Ни выдвижение христианства в ранг официальной государствен­ной религии, ни потрясения, последовавшие за распадом Римской империи и германским вторжением, не смогли помешать распро­странению иудаизма в Испании. Лишь через три века иудаизм ста­нет объектом гораздо более суровых и тщательно разработанных законов, которые послужат прецедентом и будут копироваться в других странах в последующие столетия.

Вестготские короли, правившие Испанией с начала VI века, были сторонниками арианской ереси и вообще довольно терпимыми в делах веры. Но в 589 году один из них, а именно Рекаред, перешел в католичество и начал издавать эдикты против евреев, так же как и против своих бывших единоверцев ариан. Это были многочислен­ные законы, впоследствии еще более усиленные его преемниками. По поводу этих законов Монтескье категорически утверждал в «Духе законов»: «Мы обязаны кодексу вестготов всеми формулами, всеми принципами и всеми взглядами сегодняшней инквизиции; монахи лишь направляли против евреев законы, написанные в прошлом...

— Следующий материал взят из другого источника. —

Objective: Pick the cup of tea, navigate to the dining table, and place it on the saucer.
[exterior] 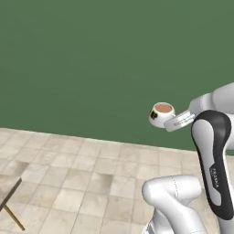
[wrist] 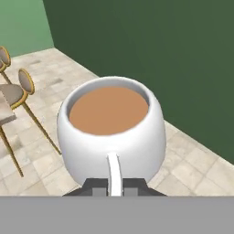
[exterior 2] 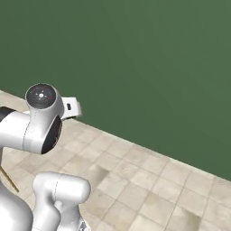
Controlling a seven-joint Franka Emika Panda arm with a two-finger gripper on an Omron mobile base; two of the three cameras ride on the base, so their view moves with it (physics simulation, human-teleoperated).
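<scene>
At right-centre of the left base frame, the cup (exterior: 162,114) is held aloft in the closed pincer (exterior: 176,121), mid-carry; the saucer must be found next.

Wall (exterior: 91,59): plain dark green, flat, spanning the background; a lighter green section (wrist: 20,23) meets it at a corner in the hand view.
Floor (exterior: 82,178): beige stone tiles, mottled, pale grout lines.
Stools (wrist: 18,91): two, tan round backs, thin brass-coloured legs, standing on the tiles beside the lighter wall.
</scene>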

Законы вестготов устаревшие, неудачные, глупые; они отнюдь не достигают своей цели; в них много риторики, но мало смысла, они неглубоки по содержанию и напыщены по стилю

Что бы ни думать об этом рассуждении в целом, нет сомнений, что через несколько веков после Кодекса вестготов инквизиция, да­лекая от того, чтобы создавать что-то оригинальное, занялась тем, что стала черпать из запаса текстов, разработанных теологами и юристами VII века и отличающихся бессмысленной тщательностью и скрупулезностью. Об этом еще пойдет речь в следующих главах. Сейчас они интересуют нас только постольку, поскольку почти за тысячу лет до Торквемады они породили реакцию «марранизма» до появления самого этого понятия (т. е. ложных обращений в христи­анство, в то время как в тайне продолжал исповедоваться иудаизм), а также сильные антихристианские настроения.

Что касается ложных обращений в христианство, то распро­страненность этого явления становится очевидной при анализе тек­стов законов, направленных на разоблачение мнимых христиан. В частности, бывшие евреи должны были представать перед своим епископом каждую субботу и каждый еврейский праздник, чтобы доказать, что они больше их не соблюдают. А если они отправлялись в путешествие? В этом случае обращенный в христианство должен был представать перед священником на каждом этапе своего пути и получать от него свидетельство о несоблюдении субботы, каковые он предъявлял священникам соседних приходов, а затем, по воз­вращении, путешественник должен был вручить всю коллекцию этих свидетельств своему епископу.

В случае несоблюдения этих правил применялось особое нака­зание decalvatio (искупление), суть которого в настоящее время слу­жит объектом бесплодных споров эрудитов. К тому же совершенно не известно, имелось ли в Испании под властью короля Эрвига, автора этого закона, достаточное количество образованных священ­ников, способных на все это бумажное творчество. Весьма вероят­но, что Монтескье был прав, когда говорил о законах, «лишенных смысла».

Что до ответной реакции, то она не заставила себя долго ждать. Этот вопрос также явился поводом для долгих ученых дискуссий, вызванных авторами нескольких исторических хроник (Родерик из Толедо, Лукас из Туя), которые утверждают, что евреи поспешили «предать», т. е. показать арабам пути и самые надежные способы для облегчения захвата Иберийского полуострова в 711 году, и что в ходе завоевания они оказывали арабам существенную помощь.